Czechs Berbondong Lawan Pemotongan Anggaran Pertahanan, Demonstrasi Terbesar Sejak 2019 Menggema di Prague

Ribuan warga Ceko berkumpul di lapangan Letna, Praha, dalam aksi protes terbesar sejak 2019. Aksi ini dilatarbelakangi kekhawatiran atas pemotongan anggaran pertahanan dan upaya pemerintah yang dianggap mengancam kemerdekaan media publik.

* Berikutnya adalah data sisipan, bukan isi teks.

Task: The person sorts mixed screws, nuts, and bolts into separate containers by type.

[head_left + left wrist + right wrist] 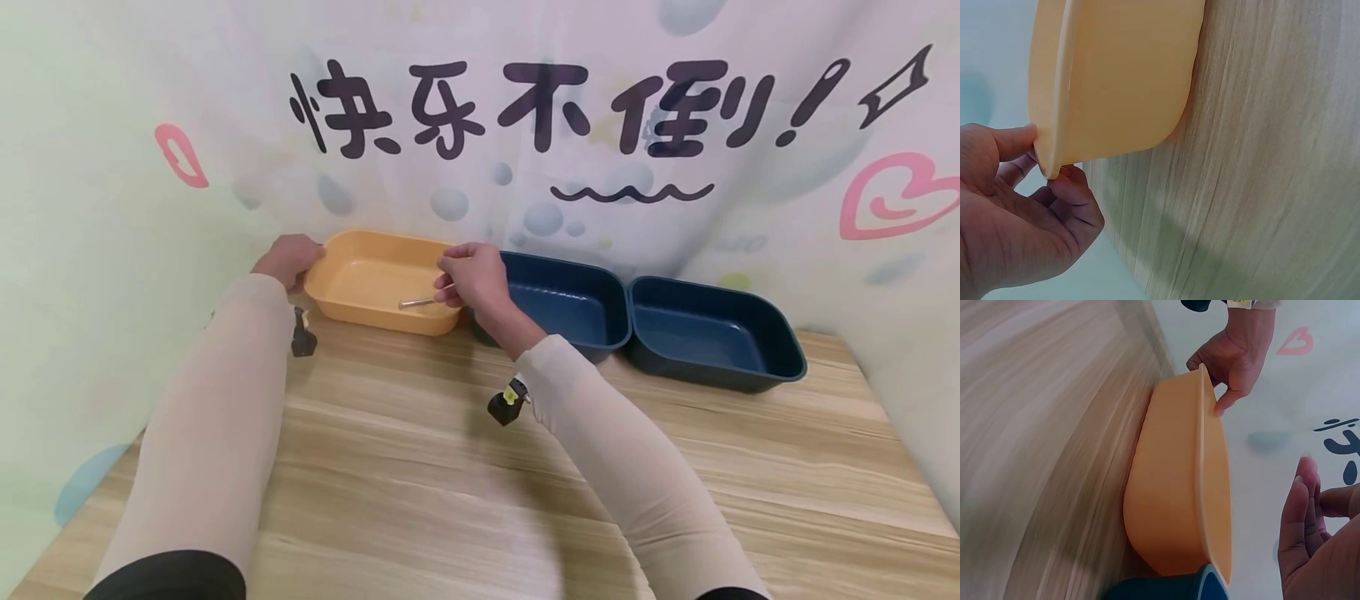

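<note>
A yellow plastic basin (375, 287) stands on the table against the back cloth. My left hand (288, 257) grips its left end, thumb and fingers pinching the rim (1063, 94) in the left wrist view. Over the basin's right end hovers my right hand (476, 279), its fingers (1297, 519) loosely bent and nothing visible between them and the thumb in the right wrist view. A thin silvery rod (416, 303) shows against the basin's inside, just below and left of the right fingers. In the right wrist view the basin's wall hides its inside.
Right of the yellow basin stands a dark blue basin (562, 304), with another blue basin (712, 333) beside it. All sit along the table's back edge. A printed cloth (510, 192) hangs behind them. The wood-grain table (405, 467) extends toward me.
</note>
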`<state>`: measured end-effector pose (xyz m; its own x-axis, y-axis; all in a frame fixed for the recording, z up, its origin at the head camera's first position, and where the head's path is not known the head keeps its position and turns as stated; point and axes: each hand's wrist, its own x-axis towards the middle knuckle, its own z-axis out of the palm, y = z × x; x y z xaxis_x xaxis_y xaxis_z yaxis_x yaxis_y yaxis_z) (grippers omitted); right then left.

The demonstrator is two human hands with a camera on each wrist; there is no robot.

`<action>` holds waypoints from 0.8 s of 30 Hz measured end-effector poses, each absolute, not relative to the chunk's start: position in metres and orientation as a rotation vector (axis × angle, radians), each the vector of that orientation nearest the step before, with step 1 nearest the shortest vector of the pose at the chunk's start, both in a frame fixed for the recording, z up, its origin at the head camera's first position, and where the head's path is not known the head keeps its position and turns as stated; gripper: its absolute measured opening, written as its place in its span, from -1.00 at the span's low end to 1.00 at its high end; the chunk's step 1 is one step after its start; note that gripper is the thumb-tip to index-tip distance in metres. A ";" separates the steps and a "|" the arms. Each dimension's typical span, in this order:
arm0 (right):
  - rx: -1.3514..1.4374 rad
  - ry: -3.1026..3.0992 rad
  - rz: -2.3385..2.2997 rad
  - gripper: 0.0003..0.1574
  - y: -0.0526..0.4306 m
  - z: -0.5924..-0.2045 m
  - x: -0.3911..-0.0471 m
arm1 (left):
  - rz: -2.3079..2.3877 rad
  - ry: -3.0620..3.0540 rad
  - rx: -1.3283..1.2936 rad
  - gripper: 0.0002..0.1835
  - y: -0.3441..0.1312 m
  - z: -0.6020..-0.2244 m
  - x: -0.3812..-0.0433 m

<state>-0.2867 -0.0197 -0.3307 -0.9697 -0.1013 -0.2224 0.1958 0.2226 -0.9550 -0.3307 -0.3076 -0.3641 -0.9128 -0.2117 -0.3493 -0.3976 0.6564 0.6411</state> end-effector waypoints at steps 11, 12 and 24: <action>0.103 2.273 -1.789 -0.74 -0.006 -0.332 -0.286 | 1.122 2.618 -0.501 -0.68 -0.305 -0.364 -0.330; 0.097 2.280 -1.780 -0.73 -0.004 -0.332 -0.285 | 1.131 2.614 -0.505 -0.68 -0.305 -0.364 -0.330; 0.032 2.337 -1.714 -0.68 0.029 -0.332 -0.270 | 1.143 2.609 -0.523 -0.69 -0.309 -0.368 -0.332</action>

Para pengunjuk rasa mulai berdatangan sejak pagi hari, membawa bendera nasional serta bendera Uni Eropa sebagai simbol perlawanan. Penyelenggara memperkirakan sekitar 250.000 orang turut ambil bagian dalam demonstrasi tersebut.

Latar Belakang Protes

Pemerintahan Perdana Menteri Andrej Babis kembali berkuasa pada Desember setelah empat tahun di posisi oposisi. Aliansi pemerintah saat ini melibatkan partai sayap kanan dan sayap kanan jauh yang dianggap kontroversial.

Milion Chvilek, kelompok penyelenggara protes, memperingatkan bahwa Ceko berisiko mengikuti jejak Slovakia dan Hungaria. Kedua negara tersebut pernah bersitegang dengan Uni Eropa terkait masalah penegakan hukum dan demokrasi.

Guru Hana Malanikova menyatakan, “Kami tidak ingin menjadi Hungaria. Kami tidak ingin mengikuti jalur Republik Slovakia. Sudah saatnya untuk bangun.” Pernyataan ini menggambarkan keresahan banyak warga yang khawatir terhadap arah kebijakan pemerintah.

Isu Utama yang Diprotes

Selain penurunan anggaran pertahanan, ada kekhawatiran terkait rencana perubahan mekanisme pendanaan televisi publik. Kritikus menilai hal ini dapat merusak independensi media yang selama ini menjadi pilar demokrasi.

Rencana penguatan regulasi terhadap organisasi non-pemerintah juga mendapat perlawanan. Para penentang melihat langkah ini sebagai upaya pemerintah untuk mengendalikan ruang siber dan kebebasan sipil.

Demonstrasi Februari lalu yang mendukung Presiden Petr Pavel mampu mengumpulkan sekitar 90.000 orang. Mereka menentang kebijakan pengangkatan menteri yang kontroversial dan menginginkan transparansi dalam pengelolaan anggaran.

Profil Perdana Menteri Andrej Babis

Andrej Babis sebelumnya pernah menjabat sebagai perdana menteri periode 2017 hingga 2021. Ia juga dikenal sebagai pengusaha besar yang membangun kerajaan bisnis di sektor makanan, kimia, dan pertanian.

Selama pemerintahannya, Babis sering mendapat kritik karena dianggap mencoba membatasi kebebasan media dan mengintervensi demokrasi. Demonstrasi 2019 yang digagas oleh Milion Chvilek berhasil mengumpulkan lebih dari 200.000 peserta sebagai bentuk protes terhadap kebijakan pemerintah kala itu.

Dampak dan Perkembangan Terbaru

Aksi protes terbesar ini menunjukkan betapa kuatnya aspirasi masyarakat untuk mempertahankan demokrasi dan kedaulatan negara. Massa menuntut pengelolaan pemerintahan yang lebih transparan dan akuntabel.

Pemerintah saat ini menghadapi tekanan yang meningkat dari publik dan komunitas internasional terkait isu-isu kebebasan sipil dan anggaran pertahanan. Langkah-langkah selanjutnya dari pihak berwenang akan sangat menentukan arah demokrasi Ceko ke depan.